**PROMPT:** Reproduce, exactly and in full, only the lines below from the one containing "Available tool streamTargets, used" through the one containing "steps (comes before".
-- EXERCISE MATERIALS follows --
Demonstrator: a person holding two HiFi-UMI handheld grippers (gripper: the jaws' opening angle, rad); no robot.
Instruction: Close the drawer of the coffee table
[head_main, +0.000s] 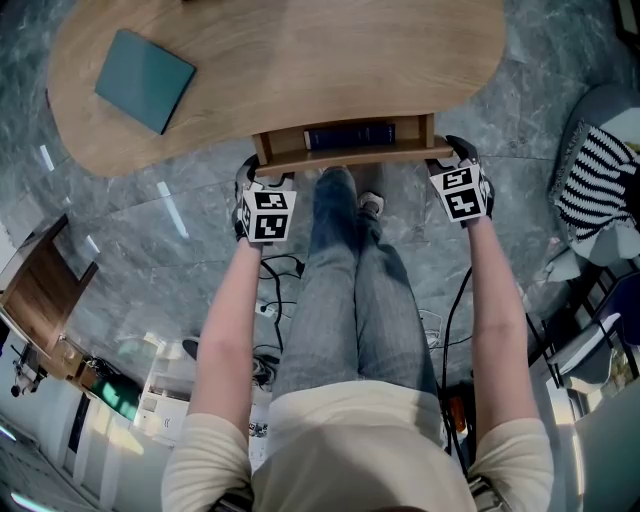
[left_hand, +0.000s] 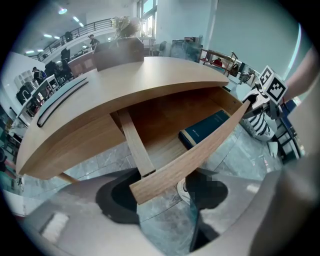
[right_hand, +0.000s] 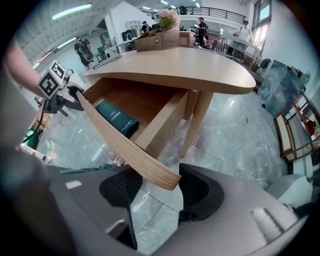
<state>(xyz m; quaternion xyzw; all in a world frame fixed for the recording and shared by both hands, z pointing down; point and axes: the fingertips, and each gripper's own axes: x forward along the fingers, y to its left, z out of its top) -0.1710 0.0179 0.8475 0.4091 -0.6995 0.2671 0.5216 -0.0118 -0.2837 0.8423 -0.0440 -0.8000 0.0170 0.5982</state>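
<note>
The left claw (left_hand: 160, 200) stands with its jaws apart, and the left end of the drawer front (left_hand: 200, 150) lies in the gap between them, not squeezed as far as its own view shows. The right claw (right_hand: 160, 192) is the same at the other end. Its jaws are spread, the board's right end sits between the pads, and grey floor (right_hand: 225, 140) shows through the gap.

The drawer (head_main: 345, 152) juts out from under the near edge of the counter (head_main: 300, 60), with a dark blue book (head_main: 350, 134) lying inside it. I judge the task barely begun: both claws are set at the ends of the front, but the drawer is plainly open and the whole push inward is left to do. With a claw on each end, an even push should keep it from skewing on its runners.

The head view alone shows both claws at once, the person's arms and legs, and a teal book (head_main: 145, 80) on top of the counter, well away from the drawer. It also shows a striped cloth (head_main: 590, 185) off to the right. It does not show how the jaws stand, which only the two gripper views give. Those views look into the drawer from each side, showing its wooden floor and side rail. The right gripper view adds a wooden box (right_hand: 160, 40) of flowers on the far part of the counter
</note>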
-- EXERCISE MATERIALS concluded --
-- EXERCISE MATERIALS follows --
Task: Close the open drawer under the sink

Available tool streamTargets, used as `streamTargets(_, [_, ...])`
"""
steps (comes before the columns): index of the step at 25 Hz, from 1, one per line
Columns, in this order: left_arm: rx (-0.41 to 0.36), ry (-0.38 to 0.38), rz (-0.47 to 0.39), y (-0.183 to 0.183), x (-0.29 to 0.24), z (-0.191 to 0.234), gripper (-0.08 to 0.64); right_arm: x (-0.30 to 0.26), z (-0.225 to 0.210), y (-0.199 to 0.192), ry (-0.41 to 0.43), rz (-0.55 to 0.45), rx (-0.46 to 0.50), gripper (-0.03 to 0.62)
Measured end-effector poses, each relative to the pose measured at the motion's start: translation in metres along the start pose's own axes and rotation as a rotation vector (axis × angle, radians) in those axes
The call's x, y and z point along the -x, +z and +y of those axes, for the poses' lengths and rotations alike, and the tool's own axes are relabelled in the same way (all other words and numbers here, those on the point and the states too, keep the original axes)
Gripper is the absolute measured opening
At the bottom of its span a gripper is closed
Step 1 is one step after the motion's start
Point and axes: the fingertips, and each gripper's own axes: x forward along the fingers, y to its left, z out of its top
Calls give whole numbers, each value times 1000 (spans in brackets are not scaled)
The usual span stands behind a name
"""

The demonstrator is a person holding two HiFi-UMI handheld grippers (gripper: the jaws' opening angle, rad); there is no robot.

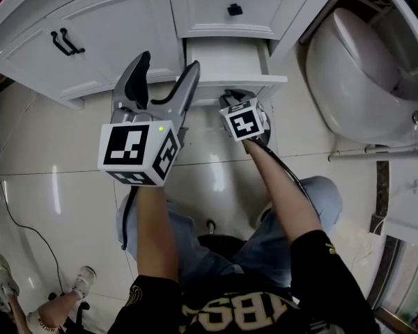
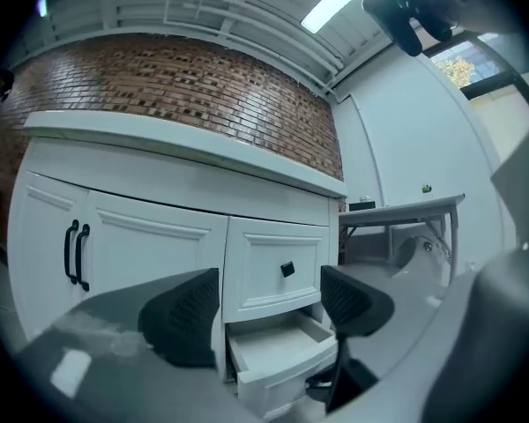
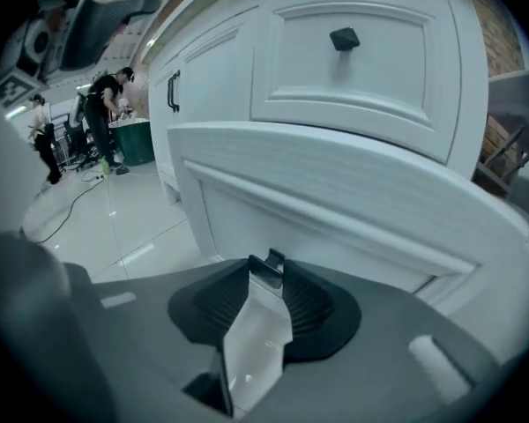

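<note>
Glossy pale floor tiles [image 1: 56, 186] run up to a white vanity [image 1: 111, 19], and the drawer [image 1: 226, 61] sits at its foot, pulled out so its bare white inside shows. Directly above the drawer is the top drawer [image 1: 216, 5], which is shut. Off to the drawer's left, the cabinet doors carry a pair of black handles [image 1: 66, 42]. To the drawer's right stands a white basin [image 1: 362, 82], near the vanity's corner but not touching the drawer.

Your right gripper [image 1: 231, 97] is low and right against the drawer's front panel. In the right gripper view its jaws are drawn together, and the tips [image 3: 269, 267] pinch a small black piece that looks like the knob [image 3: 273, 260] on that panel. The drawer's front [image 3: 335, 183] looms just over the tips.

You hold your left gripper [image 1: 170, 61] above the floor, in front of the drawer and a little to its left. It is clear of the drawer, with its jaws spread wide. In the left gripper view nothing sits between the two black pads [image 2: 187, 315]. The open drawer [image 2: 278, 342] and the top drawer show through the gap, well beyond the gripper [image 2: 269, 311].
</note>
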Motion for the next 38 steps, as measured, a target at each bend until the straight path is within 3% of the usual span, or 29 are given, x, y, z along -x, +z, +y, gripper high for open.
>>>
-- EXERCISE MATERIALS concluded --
**RESULT OF THE EXERCISE:**
Available tool streamTargets, used as `streamTargets(_, [_, ...])`
"""
steps (comes before the columns): index of the step at 25 Hz, from 1, one per line

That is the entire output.